Transcribe the line with "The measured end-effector" and all the lines that follow it in the material below, exactly as they stand.

--- Data below Enclosed Below ---

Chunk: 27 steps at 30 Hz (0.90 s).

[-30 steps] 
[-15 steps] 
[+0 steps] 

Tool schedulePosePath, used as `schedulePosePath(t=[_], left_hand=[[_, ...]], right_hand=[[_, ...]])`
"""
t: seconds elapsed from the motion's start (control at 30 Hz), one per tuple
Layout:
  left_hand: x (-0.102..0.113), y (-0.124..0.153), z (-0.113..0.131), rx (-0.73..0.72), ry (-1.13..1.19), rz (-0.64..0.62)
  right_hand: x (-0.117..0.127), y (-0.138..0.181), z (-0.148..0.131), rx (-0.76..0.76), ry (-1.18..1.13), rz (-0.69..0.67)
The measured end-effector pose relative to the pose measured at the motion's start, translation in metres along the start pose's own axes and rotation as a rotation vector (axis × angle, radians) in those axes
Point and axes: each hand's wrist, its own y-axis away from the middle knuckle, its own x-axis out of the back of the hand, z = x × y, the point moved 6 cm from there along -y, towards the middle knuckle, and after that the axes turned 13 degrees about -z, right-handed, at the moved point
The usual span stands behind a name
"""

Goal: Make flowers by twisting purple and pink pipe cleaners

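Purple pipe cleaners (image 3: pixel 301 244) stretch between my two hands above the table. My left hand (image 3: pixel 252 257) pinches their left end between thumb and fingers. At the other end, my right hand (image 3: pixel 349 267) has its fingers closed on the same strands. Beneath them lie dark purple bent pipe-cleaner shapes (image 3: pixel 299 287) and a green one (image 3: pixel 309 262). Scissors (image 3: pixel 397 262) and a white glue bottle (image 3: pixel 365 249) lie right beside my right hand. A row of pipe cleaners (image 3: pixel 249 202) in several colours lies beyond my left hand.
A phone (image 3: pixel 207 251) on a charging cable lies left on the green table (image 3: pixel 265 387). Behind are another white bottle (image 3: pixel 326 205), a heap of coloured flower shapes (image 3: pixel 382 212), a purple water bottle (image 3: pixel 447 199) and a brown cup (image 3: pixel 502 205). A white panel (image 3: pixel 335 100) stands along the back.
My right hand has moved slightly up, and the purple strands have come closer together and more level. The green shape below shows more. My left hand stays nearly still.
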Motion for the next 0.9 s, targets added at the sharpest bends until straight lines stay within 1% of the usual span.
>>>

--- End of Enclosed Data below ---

> **Output of the exercise**:
The measured end-effector pose relative to the pose measured at the motion's start, translation in metres along the start pose's own axes and rotation as a rotation vector (axis × angle, radians) in those axes
Point and axes: each hand's wrist, its own y-axis away from the middle knuckle, its own x-axis out of the back of the hand, z = x × y, the point moved 6 cm from there along -y, towards the middle knuckle, and after that the axes turned 13 degrees about -z, right-handed, at the moved point
The usual span stands behind a name
"""

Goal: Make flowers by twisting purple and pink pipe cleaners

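Purple pipe cleaners (image 3: pixel 301 244) stretch between my two hands above the table. My left hand (image 3: pixel 252 257) pinches their left end between thumb and fingers. At the other end, my right hand (image 3: pixel 349 267) has its fingers closed on the same strands. Beneath them lie dark purple bent pipe-cleaner shapes (image 3: pixel 299 287) and a green one (image 3: pixel 309 262). Scissors (image 3: pixel 397 262) and a white glue bottle (image 3: pixel 365 249) lie right beside my right hand. A row of pipe cleaners (image 3: pixel 249 202) in several colours lies beyond my left hand.
A phone (image 3: pixel 207 251) on a charging cable lies left on the green table (image 3: pixel 265 387). Behind are another white bottle (image 3: pixel 326 205), a heap of coloured flower shapes (image 3: pixel 382 212), a purple water bottle (image 3: pixel 447 199) and a brown cup (image 3: pixel 502 205). A white panel (image 3: pixel 335 100) stands along the back.
My right hand has moved slightly up, and the purple strands have come closer together and more level. The green shape below shows more. My left hand stays nearly still.
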Motion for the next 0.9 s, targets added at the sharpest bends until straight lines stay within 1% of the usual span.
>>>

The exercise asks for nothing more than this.